Configurazione DNS per i servizi pubblicati
I producer di servizi possono pubblicare servizi utilizzando Private Service Connect. Il producer di servizi può facoltativamente configurare un nome di dominio DNS da associare al servizio. Se è configurato un nome di dominio e un consumer di servizi crea un endpoint che ha come target quel servizio, Private Service Connect e Service Directory creano automaticamente voci DNS per il servizio in una zona DNS privata nella rete VPC del consumer di servizi.
Configurazione DNS per i produttori di servizi
Quando pubblichi un servizio (crei un collegamento del servizio), puoi facoltativamente configurare un nome di dominio DNS.
Se configuri un nome di dominio per un servizio, quando viene creato un endpoint Private Service Connect che si connette a quel servizio, nella rete VPC del consumer di servizi vengono apportate le seguenti configurazioni:
Per il dominio specificato viene creata una zona DNS di Service Directory.
Nella zona viene creata una voce DNS per ogni endpoint.
Il formato consigliato per il nome di dominio è
REGION.p.DOMAIN. Poiché questo nome di dominio viene utilizzato per creare voci DNS nella rete VPC del consumer di servizi, è importante utilizzare un nome che non sia in conflitto con nomi di dominio DNS esistenti. L'utilizzo di questo formato riduce il rischio di conflitti.
Ad esempio, se il servizio è configurato con il nome di dominio
us-west1.p.example.com e il consumer di servizi crea un
endpoint con il nome analytics, viene creato automaticamente un record DNS per analytics.us-west1.p.example.com.
Il bilanciatore del carico che ospita il servizio deve essere in grado di accettare le richieste indirizzate a questo nome di dominio. Se utilizzi un bilanciatore del carico delle applicazioni interno, potresti dover aggiornare la configurazione del bilanciatore del carico in modo che rifletta i nomi di dominio che vuoi che i consumer di servizi utilizzino. Ad esempio, aggiorna i certificati o le mappe URL.
Lo stesso principal IAM che pubblica il servizio deve confermare di disporre delle autorizzazioni di proprietario per il dominio in Google Search Console. Per ulteriori informazioni, consulta la sezione Prima di iniziare in Pubblicare servizi utilizzando Private Service Connect.

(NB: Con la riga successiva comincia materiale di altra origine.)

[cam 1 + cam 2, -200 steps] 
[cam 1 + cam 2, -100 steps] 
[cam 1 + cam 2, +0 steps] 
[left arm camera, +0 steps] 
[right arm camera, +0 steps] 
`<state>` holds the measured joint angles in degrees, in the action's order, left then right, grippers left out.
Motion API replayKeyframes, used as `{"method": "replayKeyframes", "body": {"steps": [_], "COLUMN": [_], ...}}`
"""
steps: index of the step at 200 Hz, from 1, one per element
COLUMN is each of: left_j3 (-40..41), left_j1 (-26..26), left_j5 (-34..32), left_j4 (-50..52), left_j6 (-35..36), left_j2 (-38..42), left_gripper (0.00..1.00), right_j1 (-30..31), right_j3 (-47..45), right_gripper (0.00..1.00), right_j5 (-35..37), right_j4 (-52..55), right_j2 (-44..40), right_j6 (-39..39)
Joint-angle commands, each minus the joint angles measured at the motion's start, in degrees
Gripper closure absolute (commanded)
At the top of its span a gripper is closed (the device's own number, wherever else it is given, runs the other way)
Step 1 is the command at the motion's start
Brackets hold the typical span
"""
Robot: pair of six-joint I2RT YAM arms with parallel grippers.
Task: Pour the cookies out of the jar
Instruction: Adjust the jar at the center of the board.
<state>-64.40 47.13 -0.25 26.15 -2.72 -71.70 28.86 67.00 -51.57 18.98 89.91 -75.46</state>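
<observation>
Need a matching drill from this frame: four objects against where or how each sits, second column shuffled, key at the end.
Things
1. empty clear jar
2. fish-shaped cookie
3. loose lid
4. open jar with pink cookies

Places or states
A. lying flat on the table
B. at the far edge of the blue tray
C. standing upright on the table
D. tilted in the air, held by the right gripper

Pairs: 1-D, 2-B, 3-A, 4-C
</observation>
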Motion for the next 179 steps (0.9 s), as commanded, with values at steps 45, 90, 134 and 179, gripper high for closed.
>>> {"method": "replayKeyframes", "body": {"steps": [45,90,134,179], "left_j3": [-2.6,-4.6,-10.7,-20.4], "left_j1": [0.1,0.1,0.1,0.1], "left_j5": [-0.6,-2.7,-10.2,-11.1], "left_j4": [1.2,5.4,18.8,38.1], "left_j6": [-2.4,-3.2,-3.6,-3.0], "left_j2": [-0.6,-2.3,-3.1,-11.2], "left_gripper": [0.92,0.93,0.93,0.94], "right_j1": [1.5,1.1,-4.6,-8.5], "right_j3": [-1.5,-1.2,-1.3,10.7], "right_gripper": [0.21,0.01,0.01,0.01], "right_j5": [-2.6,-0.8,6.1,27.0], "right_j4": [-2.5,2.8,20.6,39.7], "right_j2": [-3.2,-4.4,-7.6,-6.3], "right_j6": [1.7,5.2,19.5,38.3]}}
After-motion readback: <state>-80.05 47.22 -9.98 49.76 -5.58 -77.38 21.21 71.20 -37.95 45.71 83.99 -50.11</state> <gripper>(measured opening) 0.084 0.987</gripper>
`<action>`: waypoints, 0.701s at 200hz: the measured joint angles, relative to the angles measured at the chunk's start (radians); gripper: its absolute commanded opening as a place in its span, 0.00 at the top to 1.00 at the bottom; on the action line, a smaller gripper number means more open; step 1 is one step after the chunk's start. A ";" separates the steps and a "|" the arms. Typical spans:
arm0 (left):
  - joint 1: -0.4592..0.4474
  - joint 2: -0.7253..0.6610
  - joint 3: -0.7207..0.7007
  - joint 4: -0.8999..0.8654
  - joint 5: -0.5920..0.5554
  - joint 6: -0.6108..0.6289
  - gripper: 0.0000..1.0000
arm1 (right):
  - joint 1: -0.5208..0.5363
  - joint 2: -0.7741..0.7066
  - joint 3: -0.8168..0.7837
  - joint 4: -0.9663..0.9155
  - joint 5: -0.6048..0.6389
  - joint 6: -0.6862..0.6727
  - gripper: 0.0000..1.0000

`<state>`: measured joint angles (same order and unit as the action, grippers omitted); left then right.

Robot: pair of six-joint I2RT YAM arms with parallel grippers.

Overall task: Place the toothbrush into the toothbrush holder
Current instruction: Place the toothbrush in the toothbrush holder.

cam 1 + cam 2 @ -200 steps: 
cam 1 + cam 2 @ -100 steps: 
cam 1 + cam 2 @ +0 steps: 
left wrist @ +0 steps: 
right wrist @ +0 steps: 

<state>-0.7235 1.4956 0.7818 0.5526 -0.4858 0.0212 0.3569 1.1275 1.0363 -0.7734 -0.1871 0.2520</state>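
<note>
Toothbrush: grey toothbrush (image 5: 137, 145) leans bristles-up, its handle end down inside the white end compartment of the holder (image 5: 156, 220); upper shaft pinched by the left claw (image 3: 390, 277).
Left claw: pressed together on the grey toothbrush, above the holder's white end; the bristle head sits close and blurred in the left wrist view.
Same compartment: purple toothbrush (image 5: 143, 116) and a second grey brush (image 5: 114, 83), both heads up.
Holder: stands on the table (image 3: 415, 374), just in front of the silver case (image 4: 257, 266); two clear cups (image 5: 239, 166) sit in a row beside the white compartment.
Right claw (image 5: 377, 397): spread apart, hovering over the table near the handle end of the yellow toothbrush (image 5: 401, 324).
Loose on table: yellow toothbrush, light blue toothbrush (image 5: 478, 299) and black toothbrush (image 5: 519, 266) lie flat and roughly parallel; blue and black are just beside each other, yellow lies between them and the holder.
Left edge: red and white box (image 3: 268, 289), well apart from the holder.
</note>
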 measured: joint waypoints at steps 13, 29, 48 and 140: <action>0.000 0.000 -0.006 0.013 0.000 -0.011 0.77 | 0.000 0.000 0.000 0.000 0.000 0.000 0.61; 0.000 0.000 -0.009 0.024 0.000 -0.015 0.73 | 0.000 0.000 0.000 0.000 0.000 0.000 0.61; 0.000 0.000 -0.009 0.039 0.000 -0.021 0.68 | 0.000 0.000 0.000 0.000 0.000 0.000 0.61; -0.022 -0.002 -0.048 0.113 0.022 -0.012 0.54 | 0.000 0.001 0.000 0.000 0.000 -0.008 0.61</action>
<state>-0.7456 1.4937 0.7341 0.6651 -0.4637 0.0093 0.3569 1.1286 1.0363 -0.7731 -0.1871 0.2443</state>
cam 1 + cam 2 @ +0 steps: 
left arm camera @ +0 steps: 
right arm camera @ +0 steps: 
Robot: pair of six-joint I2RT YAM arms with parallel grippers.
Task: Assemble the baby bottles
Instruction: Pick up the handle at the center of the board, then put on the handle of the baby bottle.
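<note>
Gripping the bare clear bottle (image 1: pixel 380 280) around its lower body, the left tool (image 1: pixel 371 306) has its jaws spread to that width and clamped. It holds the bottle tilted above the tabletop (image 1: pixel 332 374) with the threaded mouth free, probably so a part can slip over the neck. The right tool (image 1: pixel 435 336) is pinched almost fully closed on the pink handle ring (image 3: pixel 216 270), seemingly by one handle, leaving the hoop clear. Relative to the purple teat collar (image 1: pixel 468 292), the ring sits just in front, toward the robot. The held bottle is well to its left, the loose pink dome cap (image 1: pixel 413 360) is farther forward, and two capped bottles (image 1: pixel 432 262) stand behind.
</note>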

Configurazione automatica del DNS per i consumer di servizi
Se sono presenti le seguenti configurazioni, le voci DNS vengono create automaticamente per gli endpoint:
Il producer di servizi ha configurato un nome di dominio per il servizio.
L'endpoint è configurato con un indirizzo IPv4.
L'endpoint è registrato con uno spazio dei nomi Service Directory.
Tutti i nuovi endpoint vengono registrati automaticamente in Service Directory, ma gli endpoint meno recenti potrebbero non essere registrati.
Se sono presenti entrambe le configurazioni, quando viene creato l'endpoint, viene creata una zona DNS di Service Directory con il nome NAMESPACE--REGION.
Questa zona privata memorizza le voci DNS per i servizi trovati nello spazio dei nomi di Service Directory NAMESPACE nella regione REGION. Il limite di caratteri per
NAMESPACE--REGION è di 63 caratteri o meno.
Figura 1. Configurazione DNS automatica per gli endpoint che utilizzano Service Directory (fai clic per ingrandire).
Dopo aver creato l'endpoint, puoi verificare se è stata creata una zona DNS di Service Directory. Se la zona DNS di Service Directory non viene creata, puoi creare manualmente una configurazione simile. Per saperne di più, consulta Visualizzare le zone DNS di Service Directory.
Se non vuoi che vengano create queste voci DNS, esegui una delle seguenti operazioni:
Se non utilizzi Cloud DNS per un altro scopo, disattiva l'API Cloud DNS o rimuovi le autorizzazioni richieste per Cloud DNS.
Attendi la creazione della zona DNS, quindi elimina manualmente la zona DNS.
Se vuoi configurare manualmente il DNS, consulta Configura il DNS manualmente.